|
||
|
|
||
|
||
|
||
|
||
Canada, worst than Germany
IT LOOKS GOOD ON THE HYPOCRITES
The Editor, The Globe and Mail.
Dear Sir: BY FAX -- For Publication
Writer Stephen Williams has been given a $5,000 grant by Human Rights Watch "to defray the legal cost of defending himself against criminal and civil litigation over two books he wrote about serial killers Paul Bernardo and Karla Homolka." (Globe and Mail, "'Persecuted' in Canada, author wins rights grant"). Some people, naturally, are upset that Canada is lumped with such brutal censors as Myanmar, China, Peru and Sierra Leone.
The comparison looks good on Canada's hypocritical legal and political establishment. Certainly, we don't torture or execute dissident authors. We operate in a typically mushy and more restrained Canadian way. Yet, those whose views upset or annoy the powerful are every bit as much in peril in Canada as in some of the more obviously repressive states.
Bricklayer Brad Love, an inveterate letter writer and opponent of Canada's open door immigration policy, was sentenced to 18 months in prison last July for writing anti-immigration letters to MPs. The legal excuse was Canada's so-called "hate law."

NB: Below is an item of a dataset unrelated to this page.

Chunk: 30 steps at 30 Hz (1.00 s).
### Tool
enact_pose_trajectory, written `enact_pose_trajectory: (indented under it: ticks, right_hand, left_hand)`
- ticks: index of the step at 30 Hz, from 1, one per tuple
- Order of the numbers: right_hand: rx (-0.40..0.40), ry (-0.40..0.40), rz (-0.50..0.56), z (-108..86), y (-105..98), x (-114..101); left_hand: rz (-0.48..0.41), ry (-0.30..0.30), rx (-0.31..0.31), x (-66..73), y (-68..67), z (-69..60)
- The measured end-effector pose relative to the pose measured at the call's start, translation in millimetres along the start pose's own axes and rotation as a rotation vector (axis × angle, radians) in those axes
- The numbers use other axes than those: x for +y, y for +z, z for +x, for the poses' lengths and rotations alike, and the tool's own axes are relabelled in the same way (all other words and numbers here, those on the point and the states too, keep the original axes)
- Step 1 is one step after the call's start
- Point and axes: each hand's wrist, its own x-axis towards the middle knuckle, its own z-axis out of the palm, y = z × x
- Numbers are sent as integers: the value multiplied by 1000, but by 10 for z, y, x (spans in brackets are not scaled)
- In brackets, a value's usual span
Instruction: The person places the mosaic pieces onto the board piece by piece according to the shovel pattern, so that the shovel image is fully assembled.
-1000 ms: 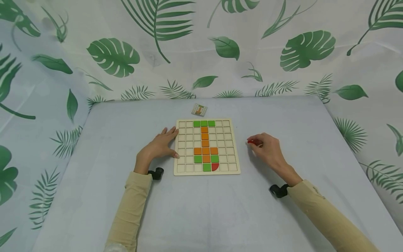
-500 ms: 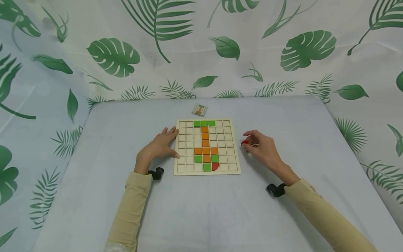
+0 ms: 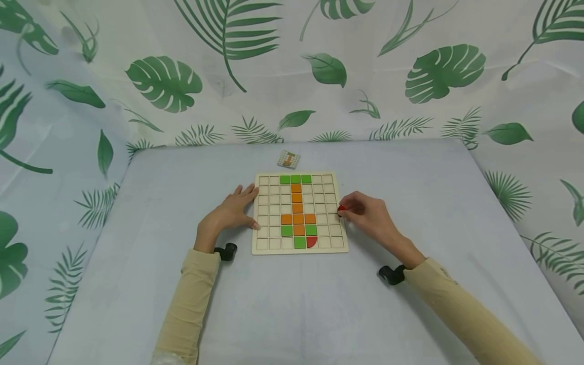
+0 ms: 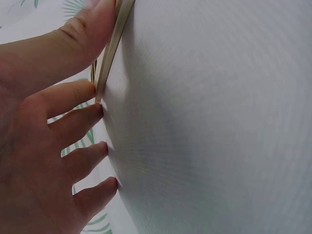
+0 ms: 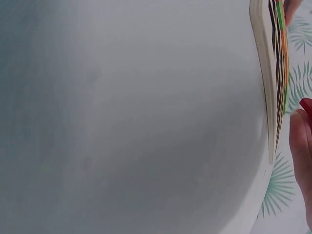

Now in his 15th month of solitary confinement in the Metro West Detention Centre is Ernst Zundel. For years, he's published largely the writings of others reflecting his own view of World War II, seeking to deconstruct some of the anti-German bias. Naturally, his opinions seriously outrage many and even he has admitted in court to being "a pain in the ass". He's being held, never having been charged with any crime, as being a "terrorist" and danger to Canada's national security.
A well-known journalist for a rival paper who covered the far-right in Toronto in the 1990s and who is no admirer of Zundel, has declared the allegation of his being a threat to national security preposterous. Yet, Zundel languishes in prison, not for being a violent man, which he isn't, but for his published views.Finally, late last month, the Canadian Senate passed an amendment to the "hate" law, making criticism of homosexuals that is considered 'hate" to be a criminal offence. Some Christian pastors now fear that quoting Biblical scriptures on homosexuality might earn them up to two years in prison. Provincial human rights commissions have already fined Christians for using such texts.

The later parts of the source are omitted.